Publication information
- Publisher: Marvel Comics
- First appearance: New X-Men Annual #2001 (September 2001)
- Created by: Grant Morrison Leinil Francis Yu

In-story information
- Type of organization: Support agency
- Base(s): Bases around the world
- Leader(s): Professor X (founder)
- Agent(s): Domino (Hong Kong) Sunspot (Los Angeles) Warpath (Mumbai)

Roster

= X-Corporation =

Fictional comic book organization

X-Corporation, or X-Corp, is a fictional institution appearing in American comic books published by Marvel Comics, commonly associated with the X-Men. Founded to ensure the protection of mutant rights throughout the world, the organization supported mutants against widespread bigotry and hate crimes.

==Fictional history==
X-Corp was founded by Prof. Charles Xavier, the founder of the X-Men. Its purpose is to provide support for "civilian" mutant populations on a global scale in a world where the mutant population was outgrowing the reach of the X-Men. X-Corp offices are located in many major cities in every continent, and each office is managed by a former member of the X-Men or one of their satellite teams, such as Sunspot or Domino. The worldwide headquarters of the X-Corporation is the X-Mansion. X-Corp works with local governments, such as when they took in Molly Hayes on behalf of the Social Services of Los Angeles.

It should not be confused with the X-Corps, a short-lived paramilitary team led by Banshee, which merged with the X-Corporation after its dissolution, most of its members transferring to the Paris branch.

In the wake of the Decimation of mutantkind, wherein 90-95% of the mutant population was rendered genetically and physically human and thus powerless, several bombings occurred at X-Corporation locales. For the safety of those operating the facilities, and to regroup all empowered members, Cyclops ordered the evacuation of all X-Corp offices and the organization appears to be dead. With the minimal mutant population and the strict government rules imposed on mutants, the organization would serve no purpose.

==X-Corp (volume 1)==

A business delegation representing the nation of Krakoa debuted as part of Reign of X in 2021. X-Corp will handle the mutantkind's business interests and has expanded into two branches:

- X-Corp Pharma: Research, development, and production of Krakoa's pharmaceuticals.
- X-Corp Telecom: Development of the Ionospheric Bandwidth Generator for faster communication. The mutant circuit of Vulcan, Bishop, Thunderbird and Sunspot activates the generator.
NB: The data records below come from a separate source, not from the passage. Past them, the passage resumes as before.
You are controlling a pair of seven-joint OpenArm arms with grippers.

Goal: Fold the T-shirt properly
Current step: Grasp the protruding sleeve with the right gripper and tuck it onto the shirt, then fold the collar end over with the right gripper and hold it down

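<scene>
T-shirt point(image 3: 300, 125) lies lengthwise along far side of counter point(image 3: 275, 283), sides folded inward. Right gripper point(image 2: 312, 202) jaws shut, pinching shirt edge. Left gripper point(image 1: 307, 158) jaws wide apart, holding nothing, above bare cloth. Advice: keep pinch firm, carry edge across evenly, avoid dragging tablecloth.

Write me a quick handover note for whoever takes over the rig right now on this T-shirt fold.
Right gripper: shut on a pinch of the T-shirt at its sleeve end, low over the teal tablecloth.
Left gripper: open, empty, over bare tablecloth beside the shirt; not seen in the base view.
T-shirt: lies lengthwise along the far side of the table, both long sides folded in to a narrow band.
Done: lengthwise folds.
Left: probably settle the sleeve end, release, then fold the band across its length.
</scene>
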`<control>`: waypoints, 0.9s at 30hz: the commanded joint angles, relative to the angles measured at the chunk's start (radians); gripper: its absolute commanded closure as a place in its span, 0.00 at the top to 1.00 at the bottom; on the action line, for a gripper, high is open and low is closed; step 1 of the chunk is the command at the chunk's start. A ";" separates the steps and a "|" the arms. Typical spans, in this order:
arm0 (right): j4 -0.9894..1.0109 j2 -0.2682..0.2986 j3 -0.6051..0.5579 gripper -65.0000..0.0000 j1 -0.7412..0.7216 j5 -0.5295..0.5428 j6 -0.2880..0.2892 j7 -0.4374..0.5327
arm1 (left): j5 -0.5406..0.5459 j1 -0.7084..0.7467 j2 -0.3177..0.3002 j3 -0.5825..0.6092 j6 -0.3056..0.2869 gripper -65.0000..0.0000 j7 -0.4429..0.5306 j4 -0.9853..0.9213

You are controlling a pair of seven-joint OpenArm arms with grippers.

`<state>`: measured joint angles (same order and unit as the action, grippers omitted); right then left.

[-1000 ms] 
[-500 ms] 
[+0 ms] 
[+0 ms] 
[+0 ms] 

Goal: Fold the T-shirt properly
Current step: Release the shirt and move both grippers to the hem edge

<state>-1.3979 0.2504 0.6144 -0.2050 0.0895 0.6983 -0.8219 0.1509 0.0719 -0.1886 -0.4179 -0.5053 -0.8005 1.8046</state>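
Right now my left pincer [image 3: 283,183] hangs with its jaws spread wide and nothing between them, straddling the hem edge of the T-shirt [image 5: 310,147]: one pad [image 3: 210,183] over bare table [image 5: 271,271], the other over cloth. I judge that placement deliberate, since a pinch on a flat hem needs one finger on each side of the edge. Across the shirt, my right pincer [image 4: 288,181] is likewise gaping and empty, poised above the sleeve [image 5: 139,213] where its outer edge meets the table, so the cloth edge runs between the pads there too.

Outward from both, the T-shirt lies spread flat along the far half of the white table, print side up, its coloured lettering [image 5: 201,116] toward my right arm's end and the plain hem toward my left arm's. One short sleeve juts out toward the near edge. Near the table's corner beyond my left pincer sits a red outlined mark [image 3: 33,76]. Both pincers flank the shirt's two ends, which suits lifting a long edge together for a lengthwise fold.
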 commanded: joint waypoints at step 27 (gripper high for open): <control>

The Board of Director includes:

- Angel (Warren Worthington III) – Chairperson
- Penance (Monet St. Croix) – CXO
- Mastermind (Jason Wyngarde) – CXO
- Selene – CXO
- Trinary (Shilpa Khatri) – CXO

Other supporting members include Multiple Man, Jumbo Carnation, and Wind Dancer (Sofia Mantega).

===Collected editions===

| # | Title | Material collected | Pages | Publication date | ISBN |
|---|---|---|---|---|---|
| 1 | X-Corp by Tini Howard – Volume 1 | X-Corp #1–5 | 144 | September 6, 2021 | ISBN 978-1302930202 |

==Known locations and members==

| Branch | First appearance | Members |
|---|---|---|
| New York | New Mutants vol. 2 #13 | Professor X (founder) |
| Amsterdam | New X-Men Annual 2001 (mentioned) | -unknown- |
| Hong Kong | New X-Men Annual 2001 | Domino • Risque |
| London |  | -unknown- |
| Los Angeles | X-Treme X-Men #31 | Empath • Magma • Skids (undercover S.H.I.E.L.D. agent) • Skitz • Stringfellow • Sunspot (former COO of Los Angeles Branch; former Lord Imperial of the Hellfire Club) |
| Melbourne | New X-Men Annual 2001 (mentioned) | -unknown- |
| Mumbai | New X-Men #133 (destroyed in Excalibur vol. 2 #5) | Feral • Sunfire • Thornn • Warpath |
| Nairobi |  | -unknown- |
| Paris | New X-Men #128 (bombed and destroyed on M-Day) | Cannonball • Darkstar • Holly (secretary) • M • Multiple Man • Rictor • Sabra • Siryn |
| Singapore | Excalibur vol. 2 #5 | Lifeguard • Thunderbird (Neal Shaara) |
| Krakoa | X-Corp #1 | Professor X • Cyclops • Archangel/Angel • M / Penance • Multiple Man • Selene • Trinary • Mastermind • Vulcan • Bishop • Thunderbird • Sunspot • Wind Dancer • Jumbo Carnation |

==In other media==
===Television===
- The X-Corp appears in X-Men '97. This version was created in Genosha by Charles Xavier as a way to help mutants following president Robert Kelly outlawing the X-Men.

===Video games===
- In the Marvel Trading Card Game, X-Corp is a scientific corporation controlled by the Hobgoblin.